How is it possible that we can pass lambda expression to the higher order functions in PySpark? The devil is in the detail. PySpark is using different serializers depending on a context. To serialize closures, including lambda expressions it is using custom cloudpickle which supports lambda expressions and nested functions. To handle data it is using default Python tools.


A few side notes:

  • I wouldn't use Python file objects to read data. It is not portable and won't work beyond local file system. You can use SparkContex.wholeTextFiles instead.
  • if you do make sure you close the connections. Using with statement is usually the best approach
  • you can safely strip newline characters before you split the line
Share:
11,642
makansij
Author by

makansij

I'm a PhD Student at University of Southern California.

Updated on June 04, 2022

Comments

  • makansij
    makansij almost 2 years

    I am iterating through files to gather information about the values in their columns and rows in a dictionary. I have the following code which works locally:

    def search_nulls(file_name):
        separator = ','
        nulls_dict = {}
        fp = open(file_name,'r')
        null_cols = {}
        lines = fp.readlines()
    
        for n,line in enumerate(lines):
            line = line.split(separator)
            for m,data in enumerate(line):
                data = data.strip('\n').strip('\r')
                if str(m) not in null_cols:
                    null_cols[str(m)] = defaultdict(lambda: 0)
                if len(data) <= 4:
                    null_cols[str(m)][str(data)] = null_cols[str(m)][str(data)] + 1
    
        return null_cols
    
    
    files_to_process = ['tempfile.csv']
    results = map(lambda file: search_nulls(file), files_to_process)
    

    The above code works fine without spark. I comment the last two lines above, and I try with spark, since this is a prototype of something that will need to run distributed:

    os.environ['SPARK_HOME'] = <path_to_spark_folder>
    conf = SparkConf().setAppName("search_files").setMaster('local')
    
    sc = SparkContext(conf=conf)
    
    objects = sc.parallelize(files_to_process)
    resulting_object = \
        objects.map(lambda file_object: find_nulls(file_object))
    
    result = resulting_object.collect()
    

    When using spark, though, this results in the following error:

    File "<path-to-spark>/python/lib/pyspark.zip/pyspark/worker.py", line 111, in main
        process()
      File "<path-to-spark>/python/lib/pyspark.zip/pyspark/worker.py", line 106, in process
        serializer.dump_stream(func(split_index, iterator), outfile)
      File "<path-to-spark>/python/lib/pyspark.zip/pyspark/serializers.py", line 267, in dump_stream
        bytes = self.serializer.dumps(vs)
      File "<path-to-spark>/python/lib/pyspark.zip/pyspark/serializers.py", line 415, in dumps
        return pickle.dumps(obj, protocol)
    TypeError: expected string or Unicode object, NoneType found​
    

    I've been unable to find any obvious reason why this would fail, since it runs perfectly locally, and I am not sharing any files across worker nodes. In fact, I'm only running this on my local machine anyway.

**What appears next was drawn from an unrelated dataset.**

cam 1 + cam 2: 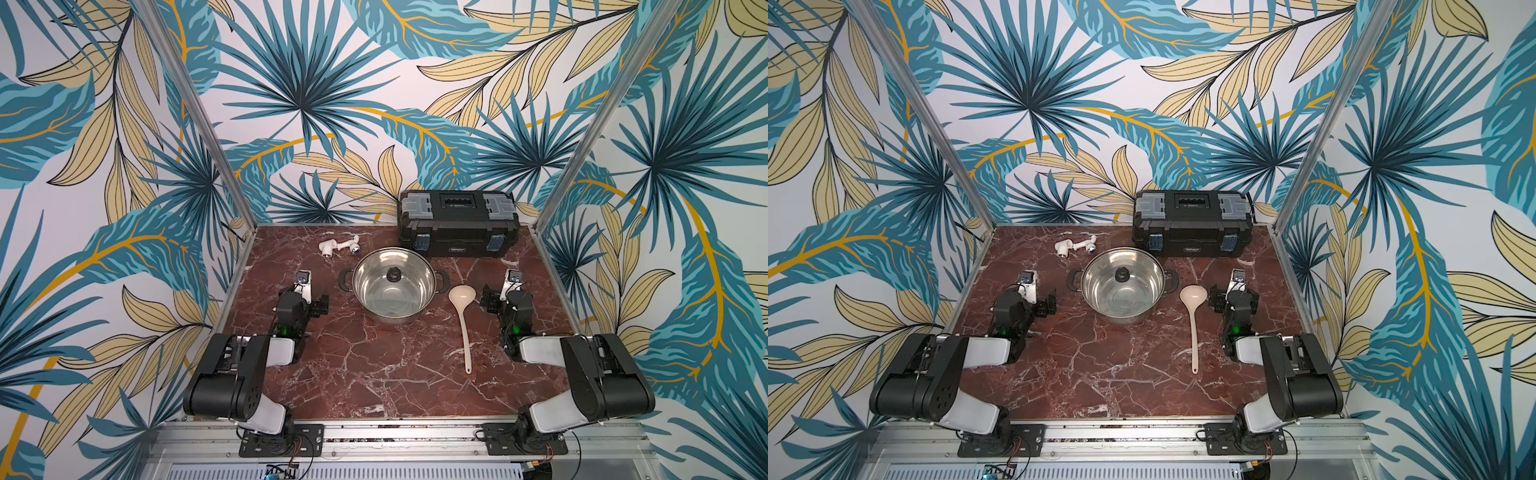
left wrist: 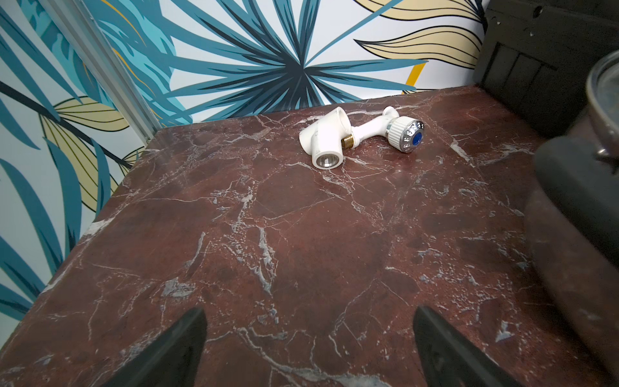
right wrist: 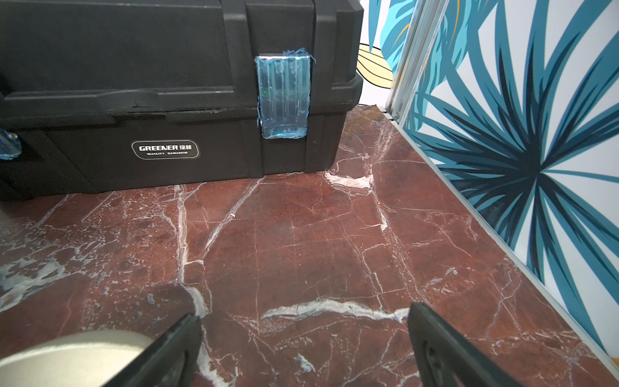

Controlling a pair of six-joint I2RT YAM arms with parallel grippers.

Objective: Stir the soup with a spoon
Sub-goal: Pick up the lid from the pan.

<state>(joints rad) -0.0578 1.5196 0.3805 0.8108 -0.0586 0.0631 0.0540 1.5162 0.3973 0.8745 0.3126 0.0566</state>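
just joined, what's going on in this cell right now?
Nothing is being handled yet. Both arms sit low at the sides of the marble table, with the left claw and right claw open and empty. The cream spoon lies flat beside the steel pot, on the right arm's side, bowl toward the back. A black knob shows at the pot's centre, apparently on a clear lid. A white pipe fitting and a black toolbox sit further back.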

    Does anyone know of a good reason why this might be failing?

  • makansij
    makansij over 8 years
    So, just to clarify, generally speaking, a lambda function that can be serialized locally should be able to be serialized by pyspark? It would be useful to know this for the purpose of testing things locally. Thanks for your persistence on this question.
  • zero323
    zero323 over 8 years
    Most of the time yes. You have to think when and where things happen and generally speaking I wouldn't overuse lambdas. Pretty much all common operations can be performed using built-in functions, without static typing there are error prone, inherently not testable, and surprisingly verbose.